(Exercise)
When you reach the line containing "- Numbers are" in the records below, start copying exactly, and stop once you have copied the line containing "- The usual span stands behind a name".

(Material provided)
□ □ □ □ □

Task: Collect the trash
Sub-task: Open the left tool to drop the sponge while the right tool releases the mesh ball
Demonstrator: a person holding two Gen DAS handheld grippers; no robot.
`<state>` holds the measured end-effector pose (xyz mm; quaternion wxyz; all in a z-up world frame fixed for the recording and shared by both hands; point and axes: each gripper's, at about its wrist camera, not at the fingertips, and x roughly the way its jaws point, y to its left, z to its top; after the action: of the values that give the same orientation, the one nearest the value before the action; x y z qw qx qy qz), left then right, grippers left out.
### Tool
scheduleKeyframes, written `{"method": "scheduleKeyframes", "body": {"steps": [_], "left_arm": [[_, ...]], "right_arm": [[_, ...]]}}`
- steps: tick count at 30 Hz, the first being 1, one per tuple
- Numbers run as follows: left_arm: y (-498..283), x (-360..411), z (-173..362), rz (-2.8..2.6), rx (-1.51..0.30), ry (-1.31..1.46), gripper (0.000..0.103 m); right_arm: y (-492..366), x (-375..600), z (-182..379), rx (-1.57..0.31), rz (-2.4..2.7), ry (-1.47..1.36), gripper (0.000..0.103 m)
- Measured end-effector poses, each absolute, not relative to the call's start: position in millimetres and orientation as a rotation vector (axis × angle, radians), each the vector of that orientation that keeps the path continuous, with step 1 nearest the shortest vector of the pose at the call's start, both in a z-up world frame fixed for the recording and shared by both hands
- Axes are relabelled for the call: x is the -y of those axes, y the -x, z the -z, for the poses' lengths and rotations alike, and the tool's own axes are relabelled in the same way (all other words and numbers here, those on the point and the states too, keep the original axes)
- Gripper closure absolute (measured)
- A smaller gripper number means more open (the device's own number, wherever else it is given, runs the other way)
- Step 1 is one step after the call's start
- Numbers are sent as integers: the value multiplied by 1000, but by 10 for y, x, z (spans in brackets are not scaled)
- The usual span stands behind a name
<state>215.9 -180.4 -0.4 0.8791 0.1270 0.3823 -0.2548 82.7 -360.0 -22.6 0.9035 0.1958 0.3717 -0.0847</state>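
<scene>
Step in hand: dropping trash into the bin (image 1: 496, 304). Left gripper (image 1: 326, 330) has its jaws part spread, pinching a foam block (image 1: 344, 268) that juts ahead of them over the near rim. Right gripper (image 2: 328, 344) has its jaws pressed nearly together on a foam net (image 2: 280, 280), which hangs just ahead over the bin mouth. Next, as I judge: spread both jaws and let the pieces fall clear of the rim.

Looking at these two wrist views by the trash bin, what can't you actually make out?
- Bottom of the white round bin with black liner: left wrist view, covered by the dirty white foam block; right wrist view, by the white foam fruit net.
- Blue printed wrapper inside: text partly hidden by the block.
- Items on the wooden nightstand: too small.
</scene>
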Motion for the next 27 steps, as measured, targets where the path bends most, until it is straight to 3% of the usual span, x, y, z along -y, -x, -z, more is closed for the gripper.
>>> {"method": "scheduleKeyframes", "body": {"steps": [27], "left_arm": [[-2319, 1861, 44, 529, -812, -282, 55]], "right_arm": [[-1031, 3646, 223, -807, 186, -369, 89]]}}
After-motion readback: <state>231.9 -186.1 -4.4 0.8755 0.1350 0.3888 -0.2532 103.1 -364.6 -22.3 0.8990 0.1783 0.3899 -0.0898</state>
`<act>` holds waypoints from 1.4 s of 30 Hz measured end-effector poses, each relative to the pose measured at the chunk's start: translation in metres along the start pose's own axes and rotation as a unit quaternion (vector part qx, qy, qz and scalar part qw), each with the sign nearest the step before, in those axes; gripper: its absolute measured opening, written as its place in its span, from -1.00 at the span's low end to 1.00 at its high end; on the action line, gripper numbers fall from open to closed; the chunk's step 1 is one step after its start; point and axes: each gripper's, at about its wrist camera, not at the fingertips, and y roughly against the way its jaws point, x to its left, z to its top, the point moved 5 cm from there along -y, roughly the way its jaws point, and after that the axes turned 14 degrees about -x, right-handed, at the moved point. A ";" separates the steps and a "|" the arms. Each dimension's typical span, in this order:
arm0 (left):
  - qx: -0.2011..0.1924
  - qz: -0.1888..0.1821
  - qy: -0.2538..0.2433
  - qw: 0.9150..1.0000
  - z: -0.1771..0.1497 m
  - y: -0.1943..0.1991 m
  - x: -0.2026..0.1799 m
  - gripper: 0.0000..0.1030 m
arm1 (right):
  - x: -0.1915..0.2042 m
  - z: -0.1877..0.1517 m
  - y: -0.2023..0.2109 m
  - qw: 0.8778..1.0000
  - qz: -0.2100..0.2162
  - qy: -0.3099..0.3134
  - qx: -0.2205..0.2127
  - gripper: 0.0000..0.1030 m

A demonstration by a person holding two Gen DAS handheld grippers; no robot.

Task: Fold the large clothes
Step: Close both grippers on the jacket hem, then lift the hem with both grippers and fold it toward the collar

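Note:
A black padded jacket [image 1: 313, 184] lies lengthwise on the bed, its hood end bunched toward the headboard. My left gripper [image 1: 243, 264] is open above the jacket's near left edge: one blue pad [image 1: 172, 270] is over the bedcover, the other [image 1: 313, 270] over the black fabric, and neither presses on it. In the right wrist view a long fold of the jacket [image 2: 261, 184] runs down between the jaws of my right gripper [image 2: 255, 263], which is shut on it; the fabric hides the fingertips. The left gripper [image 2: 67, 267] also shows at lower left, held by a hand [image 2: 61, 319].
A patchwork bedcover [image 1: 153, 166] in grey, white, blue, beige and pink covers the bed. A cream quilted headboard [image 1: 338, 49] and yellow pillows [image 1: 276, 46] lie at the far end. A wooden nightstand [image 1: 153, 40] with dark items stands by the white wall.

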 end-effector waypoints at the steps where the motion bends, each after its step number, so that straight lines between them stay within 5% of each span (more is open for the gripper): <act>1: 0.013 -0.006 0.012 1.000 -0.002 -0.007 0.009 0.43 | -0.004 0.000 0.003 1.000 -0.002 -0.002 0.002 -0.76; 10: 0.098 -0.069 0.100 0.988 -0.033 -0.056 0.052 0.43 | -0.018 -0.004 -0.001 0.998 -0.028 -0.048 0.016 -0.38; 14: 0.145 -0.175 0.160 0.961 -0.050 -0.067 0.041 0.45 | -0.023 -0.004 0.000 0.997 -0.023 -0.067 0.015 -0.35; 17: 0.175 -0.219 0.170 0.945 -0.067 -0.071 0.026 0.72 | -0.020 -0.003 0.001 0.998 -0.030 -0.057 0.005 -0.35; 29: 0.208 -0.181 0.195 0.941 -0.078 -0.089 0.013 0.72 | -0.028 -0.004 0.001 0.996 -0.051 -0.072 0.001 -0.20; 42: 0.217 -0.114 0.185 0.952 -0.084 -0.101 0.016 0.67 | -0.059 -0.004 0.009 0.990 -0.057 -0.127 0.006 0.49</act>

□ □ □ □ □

(Task solution)
- Numbers are sent as integers: the value multiplied by 1000, but by 10 for y, x, z (spans in brackets are not scaled)
- The usual span stands behind a name

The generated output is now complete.